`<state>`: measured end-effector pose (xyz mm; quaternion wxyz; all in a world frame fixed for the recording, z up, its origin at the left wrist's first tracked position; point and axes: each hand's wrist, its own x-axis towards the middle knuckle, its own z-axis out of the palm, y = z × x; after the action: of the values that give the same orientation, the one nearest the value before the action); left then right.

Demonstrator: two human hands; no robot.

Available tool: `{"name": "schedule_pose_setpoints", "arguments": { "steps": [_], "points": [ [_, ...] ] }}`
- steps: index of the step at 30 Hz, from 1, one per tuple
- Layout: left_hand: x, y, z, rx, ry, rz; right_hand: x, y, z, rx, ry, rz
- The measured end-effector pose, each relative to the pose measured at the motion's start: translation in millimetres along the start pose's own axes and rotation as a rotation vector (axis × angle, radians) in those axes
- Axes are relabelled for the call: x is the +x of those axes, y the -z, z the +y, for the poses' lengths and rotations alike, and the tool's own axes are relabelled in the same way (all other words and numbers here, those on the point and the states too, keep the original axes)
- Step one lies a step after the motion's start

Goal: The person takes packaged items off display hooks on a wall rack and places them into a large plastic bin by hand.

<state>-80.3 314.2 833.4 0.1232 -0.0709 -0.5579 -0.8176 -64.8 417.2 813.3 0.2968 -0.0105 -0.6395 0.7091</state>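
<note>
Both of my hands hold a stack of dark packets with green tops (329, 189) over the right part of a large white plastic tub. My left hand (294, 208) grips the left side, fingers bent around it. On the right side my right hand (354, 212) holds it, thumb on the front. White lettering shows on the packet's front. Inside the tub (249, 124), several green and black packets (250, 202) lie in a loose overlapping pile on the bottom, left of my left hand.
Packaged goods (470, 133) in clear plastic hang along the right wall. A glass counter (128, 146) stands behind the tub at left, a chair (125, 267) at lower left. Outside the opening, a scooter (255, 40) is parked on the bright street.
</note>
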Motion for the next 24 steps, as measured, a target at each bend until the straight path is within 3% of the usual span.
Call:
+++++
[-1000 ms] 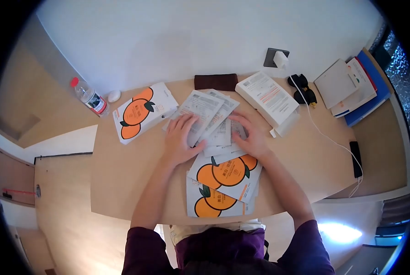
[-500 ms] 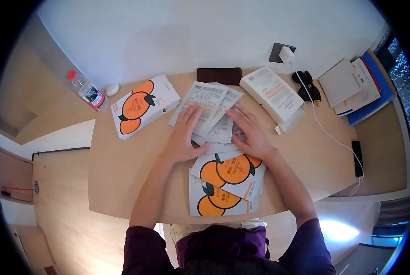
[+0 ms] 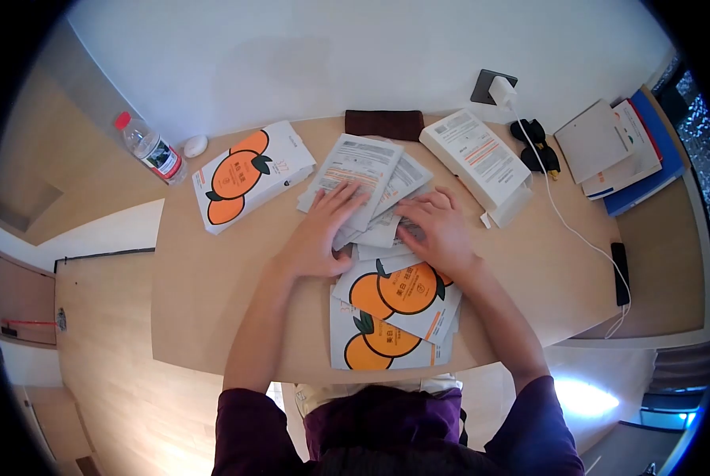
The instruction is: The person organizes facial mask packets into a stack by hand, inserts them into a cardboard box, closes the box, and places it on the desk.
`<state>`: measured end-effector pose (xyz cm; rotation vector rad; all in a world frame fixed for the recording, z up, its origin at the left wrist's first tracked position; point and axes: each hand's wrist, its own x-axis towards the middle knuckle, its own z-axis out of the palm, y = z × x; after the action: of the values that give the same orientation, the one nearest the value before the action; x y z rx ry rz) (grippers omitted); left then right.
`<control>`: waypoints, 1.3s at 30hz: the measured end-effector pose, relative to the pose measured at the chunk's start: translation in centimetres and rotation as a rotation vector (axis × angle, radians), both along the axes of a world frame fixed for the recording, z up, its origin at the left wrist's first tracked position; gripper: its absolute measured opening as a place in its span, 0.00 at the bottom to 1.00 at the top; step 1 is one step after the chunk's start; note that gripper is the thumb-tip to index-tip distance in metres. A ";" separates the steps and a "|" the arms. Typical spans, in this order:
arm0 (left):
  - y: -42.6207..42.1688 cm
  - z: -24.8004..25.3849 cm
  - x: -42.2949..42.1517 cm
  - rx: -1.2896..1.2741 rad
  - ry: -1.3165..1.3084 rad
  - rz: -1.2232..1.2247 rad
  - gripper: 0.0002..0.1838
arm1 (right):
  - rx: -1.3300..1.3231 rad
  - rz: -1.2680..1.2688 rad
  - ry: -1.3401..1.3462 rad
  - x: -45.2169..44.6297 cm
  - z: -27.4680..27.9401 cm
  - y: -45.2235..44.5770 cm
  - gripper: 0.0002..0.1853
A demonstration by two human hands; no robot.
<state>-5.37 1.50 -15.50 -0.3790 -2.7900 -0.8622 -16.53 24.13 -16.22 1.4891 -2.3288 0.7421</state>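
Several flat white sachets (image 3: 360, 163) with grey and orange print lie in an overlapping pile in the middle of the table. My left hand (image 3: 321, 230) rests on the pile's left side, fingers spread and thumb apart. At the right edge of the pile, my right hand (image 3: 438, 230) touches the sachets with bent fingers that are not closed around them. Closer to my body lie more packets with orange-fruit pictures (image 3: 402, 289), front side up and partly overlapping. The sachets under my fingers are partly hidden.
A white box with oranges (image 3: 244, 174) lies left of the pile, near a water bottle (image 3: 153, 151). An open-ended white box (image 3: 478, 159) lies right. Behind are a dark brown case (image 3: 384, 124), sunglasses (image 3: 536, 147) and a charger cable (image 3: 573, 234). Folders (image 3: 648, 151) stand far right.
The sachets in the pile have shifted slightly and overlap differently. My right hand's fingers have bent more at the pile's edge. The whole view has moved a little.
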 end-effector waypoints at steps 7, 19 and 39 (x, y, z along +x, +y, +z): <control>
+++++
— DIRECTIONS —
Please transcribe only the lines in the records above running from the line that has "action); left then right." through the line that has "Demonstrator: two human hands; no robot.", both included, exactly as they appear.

— SOLUTION TO THIS PROBLEM —
`<state>`: measured end-effector pose (xyz mm; quaternion wxyz; all in a world frame fixed for the recording, z up, its origin at the left wrist's first tracked position; point and axes: each hand's wrist, its own x-axis towards the middle knuckle, its own z-axis out of the palm, y = z × x; after the action: of the values that give the same orientation, the one nearest the value before the action); left then right.

Demonstrator: two human hands; no robot.

With this, the exercise is finished.